No caso do spin e das regras de seleção, por exemplo, já havia evidência experimental, mas nenhuma explicação para sua existência até a descoberta da associação de uma estrutura matemática com o mundo quântico que revelou que essas coisas decorrem de teoremas relativamente simples. Em muitos outros casos, ninguém suspeitava de certo fenômeno, até alguém se deparar com um teorema e perceber seu significado físico.
Essa é a forma mais profunda de conhecimento intelectual que existe.
Teoria científica jamais deve ser confundida com uma especulação ou conjectura.
Teoria científica
Consiste em um conjunto de leis, geralmente expressas como equações diferenciais. Essas leis servem de axiomas para a associação entre uma área de estudo e uma estrutura matemática.
Exemplos:
Teoria da Mecânica de Newton (três equações diferenciais)
Teoria Eletromagnética de Maxwell (quatro equações diferenciais)
Teoria Especial da Relatividade (três leis de Newton e mais duas)

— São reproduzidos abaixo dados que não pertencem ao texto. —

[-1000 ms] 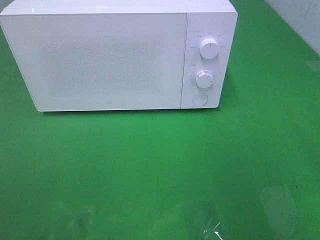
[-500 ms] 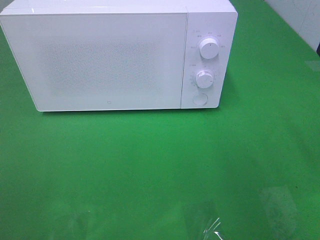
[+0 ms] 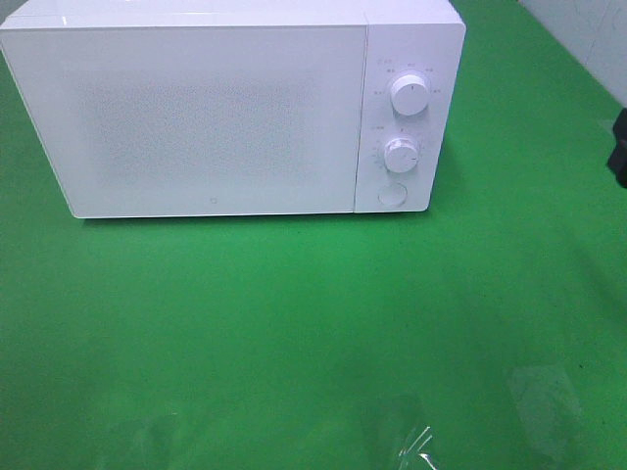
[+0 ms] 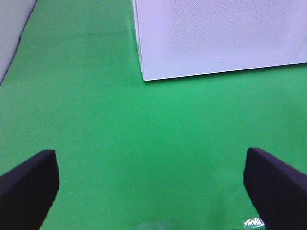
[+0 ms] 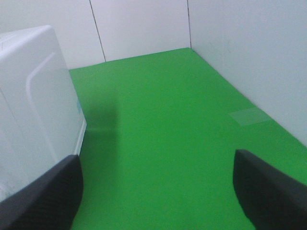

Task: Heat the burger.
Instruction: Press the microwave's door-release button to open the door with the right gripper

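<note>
Plainly the microwave is closed, contents hidden; left end effector and right end effector gape empty.

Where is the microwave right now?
In the exterior high view, the white microwave sits at the back of the green table, left of centre, with its control panel on the right end.

White microwave stands upright on the green table, toward the back & left of centre, front facing the room. Door is shut flat; its dotted window looks milky, so can't tell what's inside. Control strip at the front's right end carries an upper knob, a lower knob under it, & a round button just below.
</note>
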Controlling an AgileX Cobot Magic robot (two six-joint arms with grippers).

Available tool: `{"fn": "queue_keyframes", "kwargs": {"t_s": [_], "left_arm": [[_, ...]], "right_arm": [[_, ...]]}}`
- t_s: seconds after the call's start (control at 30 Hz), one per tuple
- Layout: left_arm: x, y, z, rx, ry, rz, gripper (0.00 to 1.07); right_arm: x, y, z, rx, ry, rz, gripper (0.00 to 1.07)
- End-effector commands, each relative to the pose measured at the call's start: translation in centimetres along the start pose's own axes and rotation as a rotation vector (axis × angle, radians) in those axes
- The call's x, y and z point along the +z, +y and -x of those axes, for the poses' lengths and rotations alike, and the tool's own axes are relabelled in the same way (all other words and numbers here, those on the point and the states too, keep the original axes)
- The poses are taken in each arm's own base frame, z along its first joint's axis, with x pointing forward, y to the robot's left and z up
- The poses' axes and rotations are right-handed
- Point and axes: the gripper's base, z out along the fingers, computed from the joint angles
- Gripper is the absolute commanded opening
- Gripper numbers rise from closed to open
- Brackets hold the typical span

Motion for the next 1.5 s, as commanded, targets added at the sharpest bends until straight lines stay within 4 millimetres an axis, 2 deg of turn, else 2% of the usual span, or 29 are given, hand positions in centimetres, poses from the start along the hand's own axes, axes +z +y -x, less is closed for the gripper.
{"fn": "queue_keyframes", "kwargs": {"t_s": [0.03,0.07,0.13,0.23,0.3,0.5,0.6,0.73,0.77,1.0,1.33,1.5], "left_arm": [[-0.2,-0.1,-0.2,-0.005,-0.022,0.004,1.03],[-0.2,-0.1,-0.2,-0.005,-0.022,0.004,1.03],[-0.2,-0.1,-0.2,-0.005,-0.022,0.004,1.03],[-0.2,-0.1,-0.2,-0.005,-0.022,0.004,1.03],[-0.2,-0.1,-0.2,-0.005,-0.022,0.004,1.03],[-0.2,-0.1,-0.2,-0.004,-0.022,0.004,1.03],[-0.2,-0.1,-0.2,-0.004,-0.022,0.004,1.03],[-0.2,-0.1,-0.2,-0.004,-0.022,0.004,1.03],[-0.2,-0.1,-0.2,-0.003,-0.022,0.004,1.03],[-0.2,-0.1,-0.2,-0.004,-0.022,0.004,1.03],[-0.2,-0.1,-0.2,-0.003,-0.022,0.004,1.03],[-0.2,-0.1,-0.2,-0.004,-0.022,0.004,1.03]], "right_arm": [[0.4,1.0,-1.1,-0.077,0.008,-0.004,0.76],[0.4,1.0,-1.1,-0.077,0.008,-0.004,0.76],[0.5,2.7,-2.1,-0.109,0.015,0.011,0.76],[0.4,3.2,-2.3,-0.111,0.013,0.022,0.76],[0.1,4.6,-3.0,-0.104,0.007,0.043,0.76],[-0.4,6.1,-3.7,-0.102,0.008,0.057,0.76],[-0.8,7.6,-4.5,-0.098,0.036,0.074,0.76],[-0.8,8.6,-4.8,-0.096,0.046,0.083,0.76],[-0.7,9.4,-4.9,-0.095,0.049,0.101,0.76],[-0.5,12.1,-5.3,-0.116,0.051,0.172,0.76],[-0.5,14.2,-5.8,-0.116,0.061,0.197,0.76],[-0.4,14.7,-5.9,0.021,0.089,0.207,0.74]]}}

Teoria Geral da Relatividade (cinco leis da Relatividade Especial e mais uma equação diferencial tensorial)
Modelo científico
Trata-se da aplicação de uma teoria científica a um caso particular. Por exemplo, podemos utilizar a Teoria Eletromagnética de Maxwell para modelar e construir um circuito eletrônico.
Big Bang
Nome enganoso inventado por Fred Hoyle para ridicularizar a ideia de que o Universo foi criado.
Podemos aplicar a Relatividade Geral ao Universo como um todo, o que resulta em um sistema de equações diferenciais que, combinadas com equações da Termodinâmica, dizem que o tempo teve um início e que o espaço vem se expandindo desde então. Esse sistema de equações é que recebeu o nome enganoso de “Teoria do Big Bang”.
Big Bang é um modelo científico que descreve a expansão do espaço ao longo do tempo. Esse modelo não fala em explosão, nem em origem da matéria, nem em origem e evolução de estrelas, nem galáxias e muito menos vida. Por outro lado, esse modelo fornece informações valiosas que precisam ser levadas em conta por outros modelos, como o de nucleossíntese.
Embora não seja o caso de Peebles, existem muitas pessoas que argumentam contra a “Teoria do Big Bang”. Quando observamos esses protestos, entretanto, vemos que o que essas pessoas combatem é um espantalho, uma versão completamente falsa do que seria o Big Bang.
Se você deseja argumentar contra o Big Bang, evite passar vergonha expondo sua ignorância sobre o assunto. Procure antes se informar sobre o modelo com quem sabe deduzir, usar e interpretar suas equações diferenciais, ao invés de repetir boatos que circulam entre leigos.